> [YOUR TASK] An exact copy of the listing is what is needed; please output it in full.
►
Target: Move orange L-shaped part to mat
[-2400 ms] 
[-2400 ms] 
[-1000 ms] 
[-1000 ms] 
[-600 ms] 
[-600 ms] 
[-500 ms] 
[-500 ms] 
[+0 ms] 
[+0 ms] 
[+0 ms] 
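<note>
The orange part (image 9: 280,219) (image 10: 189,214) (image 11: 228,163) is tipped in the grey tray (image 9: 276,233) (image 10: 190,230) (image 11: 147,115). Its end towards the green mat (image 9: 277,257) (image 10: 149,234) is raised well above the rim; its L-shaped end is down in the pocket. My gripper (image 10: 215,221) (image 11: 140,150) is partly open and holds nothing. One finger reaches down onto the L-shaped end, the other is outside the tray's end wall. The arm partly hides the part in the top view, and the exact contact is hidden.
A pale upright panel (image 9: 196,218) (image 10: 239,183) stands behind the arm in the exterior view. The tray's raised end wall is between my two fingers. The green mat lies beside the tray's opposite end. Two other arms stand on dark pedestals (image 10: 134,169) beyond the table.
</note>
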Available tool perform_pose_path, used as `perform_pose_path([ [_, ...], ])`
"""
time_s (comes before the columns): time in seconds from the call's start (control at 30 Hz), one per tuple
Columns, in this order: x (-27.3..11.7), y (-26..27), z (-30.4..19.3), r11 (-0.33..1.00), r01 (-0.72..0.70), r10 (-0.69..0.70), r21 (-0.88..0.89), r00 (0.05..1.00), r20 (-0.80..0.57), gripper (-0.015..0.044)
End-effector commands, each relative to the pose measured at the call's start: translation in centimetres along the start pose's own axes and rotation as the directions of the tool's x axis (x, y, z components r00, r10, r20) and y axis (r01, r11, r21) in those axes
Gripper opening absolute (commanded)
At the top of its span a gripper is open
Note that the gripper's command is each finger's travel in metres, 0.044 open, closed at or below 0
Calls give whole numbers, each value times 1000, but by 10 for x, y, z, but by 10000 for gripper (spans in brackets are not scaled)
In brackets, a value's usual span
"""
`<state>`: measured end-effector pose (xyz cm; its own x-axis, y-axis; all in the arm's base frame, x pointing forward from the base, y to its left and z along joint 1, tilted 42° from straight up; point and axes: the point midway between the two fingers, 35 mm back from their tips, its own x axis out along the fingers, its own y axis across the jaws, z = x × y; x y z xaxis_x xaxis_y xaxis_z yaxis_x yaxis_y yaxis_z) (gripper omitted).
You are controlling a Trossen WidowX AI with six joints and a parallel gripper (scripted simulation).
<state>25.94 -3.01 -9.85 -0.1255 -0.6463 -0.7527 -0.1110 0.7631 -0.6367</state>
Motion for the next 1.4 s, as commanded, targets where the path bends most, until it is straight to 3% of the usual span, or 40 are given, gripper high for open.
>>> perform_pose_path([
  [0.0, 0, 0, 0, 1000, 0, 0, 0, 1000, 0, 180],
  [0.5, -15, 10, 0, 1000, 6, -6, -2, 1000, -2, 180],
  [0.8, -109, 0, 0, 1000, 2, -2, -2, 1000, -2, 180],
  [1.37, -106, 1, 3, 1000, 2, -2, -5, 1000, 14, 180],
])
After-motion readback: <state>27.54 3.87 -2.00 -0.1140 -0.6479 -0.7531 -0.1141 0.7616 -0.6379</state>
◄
> [SOLUTION]
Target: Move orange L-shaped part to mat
[-2400 ms] 
[-2400 ms] 
[-1000 ms] 
[-1000 ms] 
[-600 ms] 
[-600 ms] 
[-500 ms] 
[-500 ms] 
[+0 ms] 
[+0 ms] 
[+0 ms] 
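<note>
The orange part (image 9: 280,219) (image 10: 189,214) (image 11: 228,163) is tipped in the grey tray (image 9: 276,233) (image 10: 190,230) (image 11: 147,115). Its end towards the green mat (image 9: 277,257) (image 10: 149,234) is raised well above the rim; its L-shaped end is down in the pocket. My gripper (image 10: 215,221) (image 11: 140,150) is partly open and holds nothing. One finger reaches down onto the L-shaped end, the other is outside the tray's end wall. The arm partly hides the part in the top view, and the exact contact is hidden.
A pale upright panel (image 9: 196,218) (image 10: 239,183) stands behind the arm in the exterior view. The tray's raised end wall is between my two fingers. The green mat lies beside the tray's opposite end. Two other arms stand on dark pedestals (image 10: 134,169) beyond the table.
</note>
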Available tool perform_pose_path, used as `perform_pose_path([ [_, ...], ])`
"""
time_s (comes before the columns): time in seconds from the call's start (control at 30 Hz), one per tuple
Columns, in this order: x (-27.3..11.7), y (-26..27), z (-30.4..19.3), r11 (-0.33..1.00), r01 (-0.72..0.70), r10 (-0.69..0.70), r21 (-0.88..0.89), r00 (0.05..1.00), r20 (-0.80..0.57), gripper (-0.015..0.044)
End-effector commands, each relative to the pose measured at the call's start: translation in centimetres along the start pose's own axes and rotation as the directions of the tool's x axis (x, y, z components r00, r10, r20) and y axis (r01, r11, r21) in those axes
Gripper opening absolute (commanded)
At the top of its span a gripper is open
Note that the gripper's command is each finger's travel in metres, 0.044 open, closed at or below 0
Calls give whole numbers, each value times 1000, but by 10 for x, y, z, but by 10000 for gripper (spans in brackets are not scaled)
In brackets, a value's usual span
"""
`<state>`: measured end-effector pose (xyz cm; its own x-axis, y-axis; all in the arm's base frame, x pointing forward from the base, y to its left and z along joint 1, tilted 42° from straight up; point and axes: the point midway between the two fingers, 35 mm back from their tips, its own x axis out along the fingers, its own y axis across the jaws, z = x × y; x y z xaxis_x xaxis_y xaxis_z yaxis_x yaxis_y yaxis_z) (gripper omitted).
You are controlling a Trossen WidowX AI with six joints and a parallel gripper (scripted simulation).
<state>25.94 -3.01 -9.85 -0.1255 -0.6463 -0.7527 -0.1110 0.7631 -0.6367</state>
Motion for the next 1.4 s, as commanded, targets where the path bends most, until it is straight to 3% of the usual span, or 40 are given, gripper high for open.
>>> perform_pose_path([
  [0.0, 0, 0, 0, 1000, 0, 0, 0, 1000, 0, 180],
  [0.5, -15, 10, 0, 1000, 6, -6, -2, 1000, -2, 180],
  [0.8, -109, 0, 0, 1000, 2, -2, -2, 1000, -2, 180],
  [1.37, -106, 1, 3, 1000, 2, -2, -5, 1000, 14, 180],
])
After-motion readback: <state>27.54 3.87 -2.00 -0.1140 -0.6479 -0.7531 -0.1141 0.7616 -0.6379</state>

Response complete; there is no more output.